++++ DATASET EXCERPT

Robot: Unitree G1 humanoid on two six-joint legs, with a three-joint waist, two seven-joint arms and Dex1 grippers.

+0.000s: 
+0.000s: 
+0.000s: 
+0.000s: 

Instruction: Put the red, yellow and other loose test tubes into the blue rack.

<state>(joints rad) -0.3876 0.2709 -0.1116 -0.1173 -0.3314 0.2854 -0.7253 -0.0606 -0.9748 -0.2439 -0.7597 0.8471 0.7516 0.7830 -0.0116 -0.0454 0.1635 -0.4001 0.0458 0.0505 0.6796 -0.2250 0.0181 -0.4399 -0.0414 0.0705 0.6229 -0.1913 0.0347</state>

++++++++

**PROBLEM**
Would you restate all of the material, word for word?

**EXPECTED OUTPUT**
Robot: Unitree G1 humanoid on two six-joint legs, with a three-joint waist, two seven-joint arms and Dex1 grippers.

+0.000s: 
+0.000s: 
+0.000s: 
+0.000s: 

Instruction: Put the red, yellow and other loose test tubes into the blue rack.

<state>(joints rad) -0.3876 0.2709 -0.1116 -0.1173 -0.3314 0.2854 -0.7253 -0.0606 -0.9748 -0.2439 -0.7597 0.8471 0.7516 0.7830 -0.0116 -0.0454 0.1635 -0.4001 0.0458 0.0505 0.6796 -0.2250 0.0181 -0.4399 -0.0414 0.0705 0.6229 -0.1913 0.0347</state>

The answer was given in full.